Study links dementia, low sugar in diabetics


McClatchy Newspapers

SACRAMENTO, Calif. — People with diabetes whose blood sugar plummets so low that they have to go to a hospital are likelier to get dementia later in life, a new study from Kaiser Permanente shows.

The Kaiser study analyzed the medical records of more than 16,000 diabetics throughout Northern California.

Those who went to an emergency room once or were hospitalized once for low blood sugar had at least a 29 percent greater chance of being diagnosed later with dementia. Those who had three hospital or emergency room visits were more than twice as likely to later develop dementia.

The study, published in Wednesday’s edition of the Journal of the American Medical Association, underscores the juggling act that diabetics and their doctors face in regulating blood sugar.

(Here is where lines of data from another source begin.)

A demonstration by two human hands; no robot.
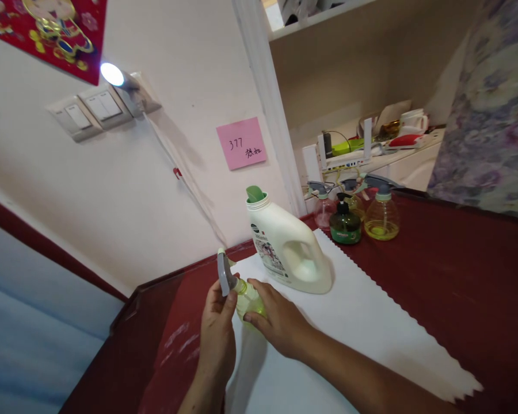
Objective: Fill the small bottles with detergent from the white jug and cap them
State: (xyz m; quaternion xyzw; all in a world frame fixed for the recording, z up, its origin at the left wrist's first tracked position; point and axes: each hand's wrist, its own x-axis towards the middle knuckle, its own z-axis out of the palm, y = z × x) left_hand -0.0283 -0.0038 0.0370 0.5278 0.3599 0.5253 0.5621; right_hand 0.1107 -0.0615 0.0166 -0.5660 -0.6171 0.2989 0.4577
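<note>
My right hand [274, 316] is wrapped round the body of a small yellow-green spray bottle [249, 300], tilted over the white sheet. At its neck, my left hand [219, 313] grips the grey spray head [225, 274] between thumb and fingers. Whether the head is fully seated on the neck I cannot tell. Just behind stands a large cream detergent jug [280, 250] with a hollow handle, its label facing left. A green piece [254, 194] sticks up from the jug's mouth.
On the dark red table [435, 276], a scalloped white sheet [371, 313] lies under the jug. At the back right stand a dark green pump bottle [345, 226], a yellow spray bottle [382, 217] and a pink one [323, 210]. A white router [345, 161] sits behind them.
</note>
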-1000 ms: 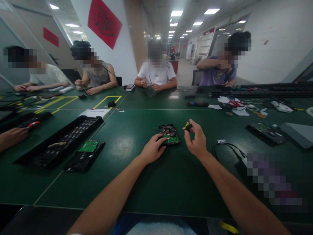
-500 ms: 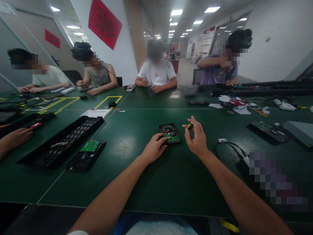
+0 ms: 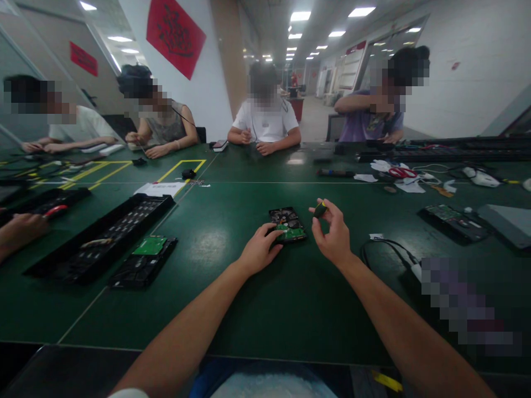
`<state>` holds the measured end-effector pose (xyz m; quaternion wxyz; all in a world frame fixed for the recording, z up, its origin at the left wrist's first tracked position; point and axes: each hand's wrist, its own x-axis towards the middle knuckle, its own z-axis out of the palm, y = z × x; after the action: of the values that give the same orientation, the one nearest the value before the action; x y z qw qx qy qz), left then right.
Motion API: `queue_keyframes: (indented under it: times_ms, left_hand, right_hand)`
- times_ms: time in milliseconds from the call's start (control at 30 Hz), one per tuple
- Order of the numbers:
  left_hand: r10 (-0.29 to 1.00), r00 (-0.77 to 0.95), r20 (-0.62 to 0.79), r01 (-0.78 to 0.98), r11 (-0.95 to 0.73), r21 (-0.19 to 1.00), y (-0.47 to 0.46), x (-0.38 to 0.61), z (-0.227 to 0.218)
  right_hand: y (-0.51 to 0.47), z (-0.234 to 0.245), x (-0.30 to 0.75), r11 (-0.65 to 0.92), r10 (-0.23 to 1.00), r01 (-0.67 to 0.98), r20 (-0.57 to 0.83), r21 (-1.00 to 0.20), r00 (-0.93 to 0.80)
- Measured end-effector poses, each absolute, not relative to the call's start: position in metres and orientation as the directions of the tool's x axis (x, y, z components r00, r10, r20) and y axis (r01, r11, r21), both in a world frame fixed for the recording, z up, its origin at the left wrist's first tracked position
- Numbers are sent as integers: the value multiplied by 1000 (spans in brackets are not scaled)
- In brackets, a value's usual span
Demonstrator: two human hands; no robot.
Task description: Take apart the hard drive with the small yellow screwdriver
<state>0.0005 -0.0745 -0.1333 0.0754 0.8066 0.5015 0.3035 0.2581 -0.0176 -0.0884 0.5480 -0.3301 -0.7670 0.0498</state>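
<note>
A small hard drive [image 3: 287, 222] with a green circuit board facing up lies on the dark green table [image 3: 232, 309]. My left hand [image 3: 259, 251] grips its near left corner and holds it down. Just right of the drive, my right hand [image 3: 332, 235] is raised a little off the table, its fingertips pinched round the black and yellow handle of a small screwdriver [image 3: 319, 209].
A long black tray [image 3: 103, 232] and a second drive with a green board [image 3: 146, 260] lie to the left. A black cable [image 3: 388, 251], boards [image 3: 452, 221] and red scissors [image 3: 401, 174] are at the right. Several people sit around the table; a co-worker's hand [image 3: 19, 229] rests at far left.
My right hand has turned the screwdriver handle slightly between its fingertips. My left hand stays on the drive.
</note>
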Motion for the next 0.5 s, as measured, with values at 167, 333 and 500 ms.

Last year, researchers stopped a major federal study in midstream when it turned out that intensive efforts to lower blood sugar to near normal levels led to more deaths for diabetics than controlling it a little less rigorously.

Blood sugar that rises too high can damage kidneys, eyes, blood vessels and the heart.

But blood sugar that sinks very low is also risky, because it can cause fainting, seizures or coma.

The Kaiser study suggests that severe bouts of low blood sugar, or hypoglycemia, might also subtly damage the brain in the long run, providing yet another reason to err on the side of slightly higher blood sugar for some diabetics.

“You have to exert some caution,” said Dr. Joe Selby, a co-author of the study and head of the research division for Kaiser Permanente in Northern California.

“The older you get, the more severe and prolonged your diabetes has been, the greater the chances you might experience hypoglycemia if you push” to rigorously limit blood sugar, Selby said.

People with diabetes do benefit if their hemoglobin A1c, a protein used to track blood sugar, can be lowered from 10 percent to 8 percent, but the benefits of trying to get down to 7 percent are much less clear cut for older patients, Selby said.